[squid-users] Vary object loop returns

Wed Jun 8 17:36:17 UTC 2016

On 7/06/2016 10:48 p.m., Yuri Voinov wrote:
> 
> 
> 
> 07.06.2016 16:36, Amos Jeffries пишет:
>> On 7/06/2016 8:48 p.m., Yuri Voinov wrote:
>>>
>>> 07.06.2016 4:57, Amos Jeffries пишет:
>>>> On 7/06/2016 5:55 a.m., Yuri Voinov wrote:
>>>>>
>>>>> So.
>>>>>
>>>>> Squid DOES NOT and DON'T BE support gzip. The only way to do it - use
>>>>> ecap + desupported ecap gzip adapter. Let's accept this. We can support
>>>>> gzip. With restrictions. Ok.
>>>>>
>>>>> any other compression - false. No. No way. Get out. and so on.
>>>>>
>>>>>  identity - this is uncompressed type.
>>>>>
>>>>> That's all, folks.
>>>>>
>>>>> Finally. As Joe does, we can remain only gzip and identity in
>>>>> Accept-Encoding and truncate all remaining.
>>>
>>>> Locking the entire Internet to using your personal choice of gzip
>>>> compression or none.
>>>
>>>> gzip is the slowest and more resource hungry type of compression there
>>>> is. deflate is actually faster for clients and just as widely supported.
>>> Unfortunately, Amos, no one has written any other compression algorithms
>>> support module. We have to eat what they give.
>>>
> 
>> Like I said deflate is widely available. Heiler's recent info shows that
>> lzma is becomming more visible on the public web, which should help fix
>> the one issue deflate has.
> 
>> And noone appears to be fixing the remaining issues in the Squid gzip
>> eCAP module.
> 
>> There also seems to be a big push back from browser and some server
>> vendors about compression in general. We had a fairly major fight in
>> IETF to get HTTP/2 to contain data compression at all. It is still only
>> in there as an optional extension that some are openly refusing to
>> implement.
> 
> 
>>>
>>>>>
>>>>> Without any problem. Moreover, this type of can be push to all brunches
>>>>> of squid without any problem, because of this dramatically increases
>>>>> byte HIT.
>>>
>>>> Responding with a single object to all requests makes your HIT ratio
>>>> 100% guaranteed. The clients wont like you though if all they ever see
>>>> is the same cat picture.
>>>
>>>> It sounds ridiculous when put that way, but that is what these patches
>>>> are doing for a unknown number of those "gained" HITs. See my previous
>>>> post about how none of these patches are changing the request the server
>>>> gets.
>>> But no one asked the question - why Squid in production installations
>>> has such a low hit ratio
> 
>> Yes that has been asked, even investigated.
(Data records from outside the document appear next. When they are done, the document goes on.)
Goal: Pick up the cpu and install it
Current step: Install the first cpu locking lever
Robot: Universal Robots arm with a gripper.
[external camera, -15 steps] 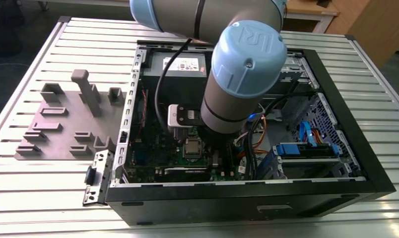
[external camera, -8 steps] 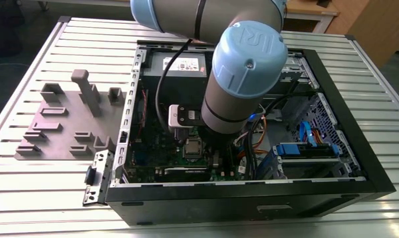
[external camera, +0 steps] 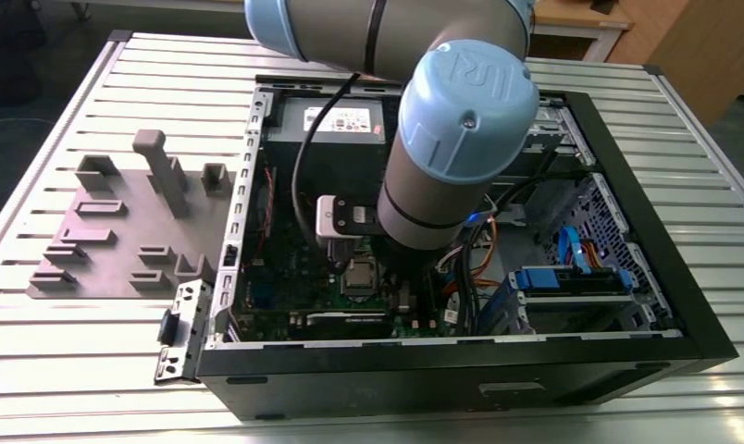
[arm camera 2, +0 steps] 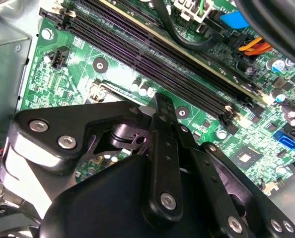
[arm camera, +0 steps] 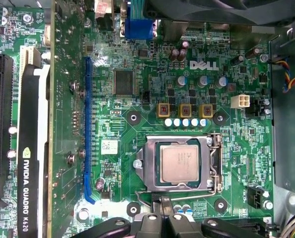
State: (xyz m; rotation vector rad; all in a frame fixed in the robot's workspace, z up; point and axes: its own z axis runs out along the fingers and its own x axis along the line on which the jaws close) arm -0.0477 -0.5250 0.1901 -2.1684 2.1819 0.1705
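Inside the black-and-metal rectangular socket frame [arm camera: 146, 166] of the green motherboard [arm camera: 137, 94], the small square silvery-grey metal cpu [arm camera: 180, 165] is lying flat. Just beside it, the black gripper [arm camera: 163, 215] is hovering, its fingers pressing together, empty.

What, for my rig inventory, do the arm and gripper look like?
The arm has grey tubes and pale-blue joint caps, with a black cable alongside and a white box near its wrist. The gripper is black, jointed, with silver screws.
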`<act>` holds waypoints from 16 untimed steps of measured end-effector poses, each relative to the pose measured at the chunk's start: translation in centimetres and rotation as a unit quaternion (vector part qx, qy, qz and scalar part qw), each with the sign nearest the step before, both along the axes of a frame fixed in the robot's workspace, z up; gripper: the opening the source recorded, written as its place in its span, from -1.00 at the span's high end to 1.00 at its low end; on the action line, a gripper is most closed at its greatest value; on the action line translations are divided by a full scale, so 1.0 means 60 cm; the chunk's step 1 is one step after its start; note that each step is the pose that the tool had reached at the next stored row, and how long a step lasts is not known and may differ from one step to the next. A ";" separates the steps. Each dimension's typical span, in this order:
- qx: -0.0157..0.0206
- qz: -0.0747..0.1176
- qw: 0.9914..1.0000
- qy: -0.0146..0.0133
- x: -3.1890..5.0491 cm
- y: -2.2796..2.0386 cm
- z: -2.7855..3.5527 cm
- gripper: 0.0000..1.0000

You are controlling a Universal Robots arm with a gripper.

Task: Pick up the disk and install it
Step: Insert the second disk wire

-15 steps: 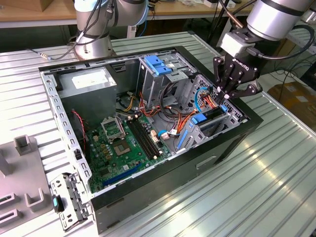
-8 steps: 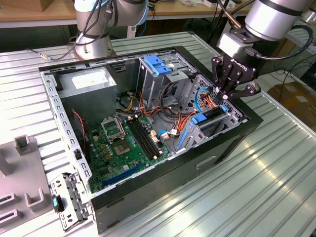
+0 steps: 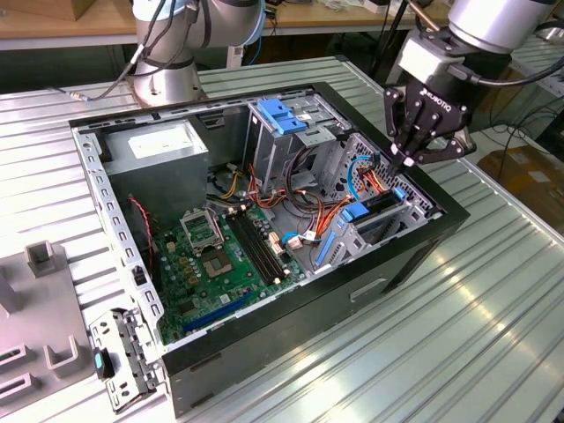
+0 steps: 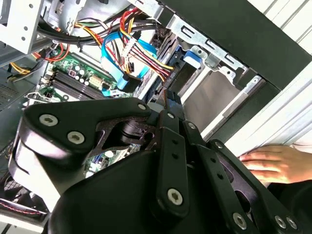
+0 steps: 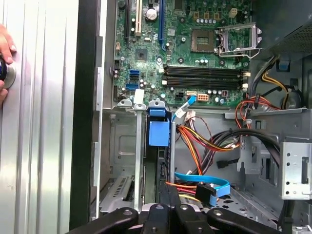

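The disk (image 3: pixel 379 204), a flat dark metal hard drive with blue plastic side rails, sits edge-up in the lower metal drive cage (image 3: pixel 357 238) at the front corner of the open black computer case (image 3: pixel 441 242), towards the exterior view's right. In the first wrist view it shows as a narrow dark slab (image 5: pixel 162 168) below a blue plastic tab (image 5: pixel 158 131). The black gripper (image 3: pixel 410 162) hangs right over the disk's top edge, fingers pressed together into one point with nothing seen between them; contact with the disk cannot be told. Both wrist views show the same closed fingers (image 4: pixel 165 100) (image 5: pixel 169 192) pointing down into the cage. Beside the cage runs a tangle of red, orange and yellow wires (image 3: pixel 308 201) and a flat blue data cable (image 5: pixel 204 184). Further in lies the green motherboard (image 3: pixel 207 264), then the grey power-supply box (image 3: pixel 163 152) at the far corner, and a blue plastic bracket (image 3: pixel 280 115) atop the upper metal cage. The case lies on a ribbed silver metal table (image 3: pixel 476 352). A person's hand (image 4: pixel 265 163) rests on the table just outside the case wall. A second grey robot arm base (image 3: pixel 167 62) stands behind the case.
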State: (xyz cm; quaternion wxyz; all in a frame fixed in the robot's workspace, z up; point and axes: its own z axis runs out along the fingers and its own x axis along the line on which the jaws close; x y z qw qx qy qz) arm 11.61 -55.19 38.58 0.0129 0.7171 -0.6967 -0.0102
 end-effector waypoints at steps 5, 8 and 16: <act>0.004 0.000 1.000 0.000 -0.006 0.0000 0.000 0.79; 0.004 0.000 1.000 0.000 -0.006 0.0000 0.000 0.79; 0.004 0.000 1.000 0.000 -0.006 0.0000 0.000 0.79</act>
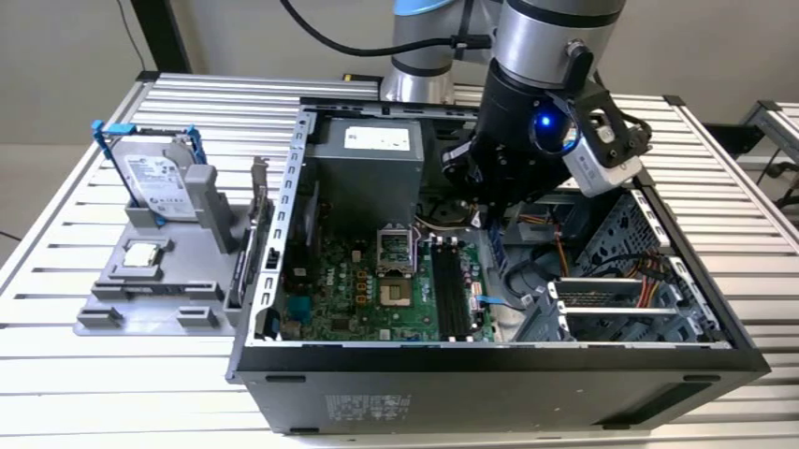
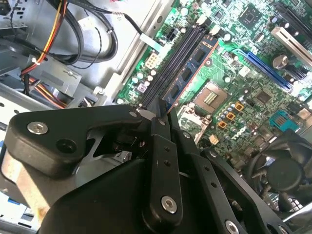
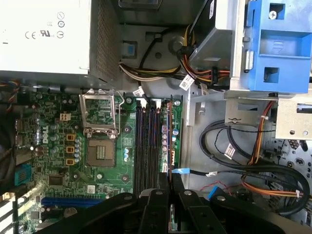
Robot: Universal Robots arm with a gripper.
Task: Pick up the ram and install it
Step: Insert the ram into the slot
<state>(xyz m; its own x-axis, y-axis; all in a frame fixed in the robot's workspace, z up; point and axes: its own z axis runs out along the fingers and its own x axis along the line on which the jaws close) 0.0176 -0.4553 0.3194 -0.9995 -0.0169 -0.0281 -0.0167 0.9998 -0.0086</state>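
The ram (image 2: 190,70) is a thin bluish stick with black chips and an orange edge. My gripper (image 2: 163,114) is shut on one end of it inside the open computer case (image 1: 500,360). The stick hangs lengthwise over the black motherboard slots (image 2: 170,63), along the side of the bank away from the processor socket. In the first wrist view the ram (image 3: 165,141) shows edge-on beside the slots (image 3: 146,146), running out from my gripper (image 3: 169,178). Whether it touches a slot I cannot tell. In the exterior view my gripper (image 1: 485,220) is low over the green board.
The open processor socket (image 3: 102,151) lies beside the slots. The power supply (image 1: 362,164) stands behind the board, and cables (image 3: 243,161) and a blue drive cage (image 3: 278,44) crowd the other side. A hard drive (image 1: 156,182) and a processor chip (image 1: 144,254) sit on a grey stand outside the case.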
The reason(s) are many
>> complex details and small issues adding together to a big loss.
> 
>> They range from protocol things like Vary not being fine-grained enough
>> (Key header being developed fixes that), through to client behaviour
>> (Chrome sdch doubles the variant count - almost halving useful cache
>> space), to server behaviour (Apache changing Vary header).
> 
>> What your testing of joes patches is showing is that the sdch effect
>> Chrome has is probably way bigger than one would expect to be reasonable.
> 
> 
>>> that raises the question of expediency of
>>> application caching proxy. We do believe that this is a caching proxy?
>>>
>>>
>>>> You are once again sweeping asside the critical requirement of content
>>>> integrity to achieve high HIT ratio. Which is not something that I can
>>>> accept into Squid as a default action.
>>> I continue to believe that 20% is unacceptably low cache hit ratio,
>>> given the very aggressive settings and the active use of Store ID. Which
>>> brings us back to the idea of the feasibility of using the SQUID as a
> whole.
>>>
> 
>> That kind of "unacceptable" statement simply cannot be made about cache
>> HIT ratio. It is what it is. One cannot change the speed of light
>> because it takes unacceptable long to travel through space.
> Yes and no.
> 
> We're not just talking about the abstract ratio of cache hits. But,
> above all, about the measured byte hit ratio. It is who gives the
> maximum gain traffic. Even an increase in latency cache in many cases
> can be neglected. Traffic is money. Often very large sum.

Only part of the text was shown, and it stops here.